The following commit(s) were added to refs/heads/main by this push:
     new de635e7fd01 feat: Improve Hook Level Lineage for BigQueryHook (#62231)
de635e7fd01 is described below

commit de635e7fd01c5e12fc942b2ee108ec2e140f7c43
Author: Kacper Muda <[email protected]>
AuthorDate: Tue Feb 24 16:05:57 2026 +0100

    feat: Improve Hook Level Lineage for BigQueryHook (#62231)
---
 .../providers/google/cloud/hooks/bigquery.py       |  38 +++-
 .../providers/google/cloud/utils/lineage.py        |  94 ++++++++
 .../tests/unit/google/cloud/hooks/test_bigquery.py |  22 +-
 .../tests/unit/google/cloud/utils/test_lineage.py  | 237 +++++++++++++++++++++
 4 files changed, 363 insertions(+), 28 deletions(-)

diff --git 
a/providers/google/src/airflow/providers/google/cloud/hooks/bigquery.py 
b/providers/google/src/airflow/providers/google/cloud/hooks/bigquery.py
index 1963ff93a0b..c882fa26dd7 100644
--- a/providers/google/src/airflow/providers/google/cloud/hooks/bigquery.py
+++ b/providers/google/src/airflow/providers/google/cloud/hooks/bigquery.py
@@ -66,6 +66,7 @@ from airflow.providers.common.sql.hooks.lineage import 
send_sql_hook_lineage
 from airflow.providers.common.sql.hooks.sql import DbApiHook
 from airflow.providers.google.cloud.utils.bigquery import bq_cast
 from airflow.providers.google.cloud.utils.credentials_provider import 
_get_scopes
+from airflow.providers.google.cloud.utils.lineage import 
send_hook_lineage_for_bq_job
 from airflow.providers.google.common.consts import CLIENT_INFO
 from airflow.providers.google.common.deprecated import deprecated
 from airflow.providers.google.common.hooks.base_google import (
@@ -88,6 +89,7 @@ if TYPE_CHECKING:
     from google.api_core.retry import Retry
     from requests import Session
 
+    from airflow.providers.openlineage.sqlparser import DatabaseInfo
     from airflow.sdk import Context
 
 log = logging.getLogger(__name__)
@@ -1330,19 +1332,10 @@ class BigQueryHook(GoogleBaseHook, DbApiHook):
             # Start the job and wait for it to complete and get the result.

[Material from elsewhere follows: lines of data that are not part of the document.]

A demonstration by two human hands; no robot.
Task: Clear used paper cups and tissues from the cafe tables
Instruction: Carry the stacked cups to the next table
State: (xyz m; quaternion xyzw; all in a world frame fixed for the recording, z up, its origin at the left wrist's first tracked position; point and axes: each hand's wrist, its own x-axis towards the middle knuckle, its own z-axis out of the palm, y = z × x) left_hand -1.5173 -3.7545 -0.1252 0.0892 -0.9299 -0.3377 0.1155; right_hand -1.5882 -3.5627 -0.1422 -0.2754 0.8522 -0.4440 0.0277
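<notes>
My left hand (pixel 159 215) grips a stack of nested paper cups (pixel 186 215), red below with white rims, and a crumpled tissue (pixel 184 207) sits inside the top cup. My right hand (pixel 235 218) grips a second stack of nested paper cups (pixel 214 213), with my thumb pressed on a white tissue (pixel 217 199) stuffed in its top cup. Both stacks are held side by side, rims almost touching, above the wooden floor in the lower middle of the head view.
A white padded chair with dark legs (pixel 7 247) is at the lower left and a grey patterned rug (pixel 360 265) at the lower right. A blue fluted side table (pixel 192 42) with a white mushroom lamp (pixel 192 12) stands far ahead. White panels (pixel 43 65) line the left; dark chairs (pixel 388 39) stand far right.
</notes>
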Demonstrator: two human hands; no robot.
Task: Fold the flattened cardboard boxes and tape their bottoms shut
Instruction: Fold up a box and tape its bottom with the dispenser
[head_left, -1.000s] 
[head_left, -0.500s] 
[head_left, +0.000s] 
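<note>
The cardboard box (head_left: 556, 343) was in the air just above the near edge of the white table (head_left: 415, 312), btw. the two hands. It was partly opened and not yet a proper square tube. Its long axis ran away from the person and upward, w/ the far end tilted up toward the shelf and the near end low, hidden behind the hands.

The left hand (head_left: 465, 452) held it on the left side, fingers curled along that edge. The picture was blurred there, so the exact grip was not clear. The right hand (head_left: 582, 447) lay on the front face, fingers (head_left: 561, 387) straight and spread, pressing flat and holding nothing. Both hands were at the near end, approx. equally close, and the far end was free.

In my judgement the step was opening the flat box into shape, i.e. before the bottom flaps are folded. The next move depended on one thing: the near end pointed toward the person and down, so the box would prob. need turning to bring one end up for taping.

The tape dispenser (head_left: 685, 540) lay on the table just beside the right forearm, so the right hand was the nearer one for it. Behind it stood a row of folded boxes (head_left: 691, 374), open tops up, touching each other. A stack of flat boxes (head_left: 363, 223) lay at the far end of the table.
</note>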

             job_api_repr.result(timeout=timeout, retry=retry)
 
-        self._send_hook_level_lineage_for_bq_job(job=job_api_repr)

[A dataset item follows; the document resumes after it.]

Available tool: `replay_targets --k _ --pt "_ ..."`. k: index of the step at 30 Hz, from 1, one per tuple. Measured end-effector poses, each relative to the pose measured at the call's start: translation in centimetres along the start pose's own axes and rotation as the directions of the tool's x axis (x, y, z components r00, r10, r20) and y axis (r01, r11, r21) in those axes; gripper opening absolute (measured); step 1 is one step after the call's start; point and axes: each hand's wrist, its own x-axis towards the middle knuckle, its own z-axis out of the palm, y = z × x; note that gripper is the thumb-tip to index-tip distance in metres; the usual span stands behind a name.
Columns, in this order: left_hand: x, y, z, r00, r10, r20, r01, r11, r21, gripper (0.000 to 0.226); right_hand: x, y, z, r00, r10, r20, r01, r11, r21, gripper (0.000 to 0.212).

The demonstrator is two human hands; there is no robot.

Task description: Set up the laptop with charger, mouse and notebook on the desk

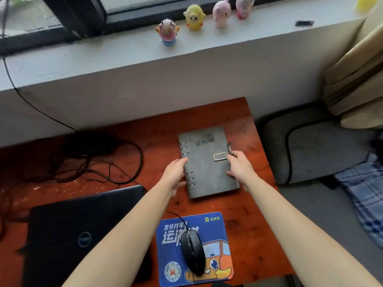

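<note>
A grey ring-bound notebook point(207, 162) lies closed on the red-brown desk point(244, 204), far right of middle. My left hand point(175, 175) grips its ringed left edge. My right hand point(241, 169) holds its right edge beside the metal clasp. A closed black laptop point(78, 230) lies at the near left. A black wired mouse point(192, 252) rests on a blue mouse pad point(217, 224) near the front. Black cables and a dark charger brick point(89, 146) lie tangled at the far left of the desk.
A grey windowsill point(124, 56) with several small toy figures point(194, 17) runs behind the desk. A grey padded chair point(317, 146) stands right of the desk, with checked cloth point(364, 195) and a beige curtain point(356, 75) beside it.
</note>
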Motion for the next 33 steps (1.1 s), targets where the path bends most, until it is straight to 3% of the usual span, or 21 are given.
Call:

+        send_hook_lineage_for_bq_job(context=self, job=job_api_repr)
 
         return job_api_repr
 
-    def _send_hook_level_lineage_for_bq_job(self, job):
-        # TODO(kacpermuda) Add support for other job types and more params to 
sql job
-        if job.job_type == QueryJob.job_type:
-            send_sql_hook_lineage(
-                context=self,
-                sql=job.query,
-                job_id=job.job_id,
-            )
-
     def generate_job_id(
         self,
         job_id: str | None,
@@ -1503,6 +1496,31 @@ class BigQueryHook(GoogleBaseHook, DbApiHook):
             scope_value = self._get_field("scope", None)
         return _get_scopes(scope_value)
 
+    def get_openlineage_database_info(self, connection) -> DatabaseInfo:
+        """Return BigQuery specific information for OpenLineage."""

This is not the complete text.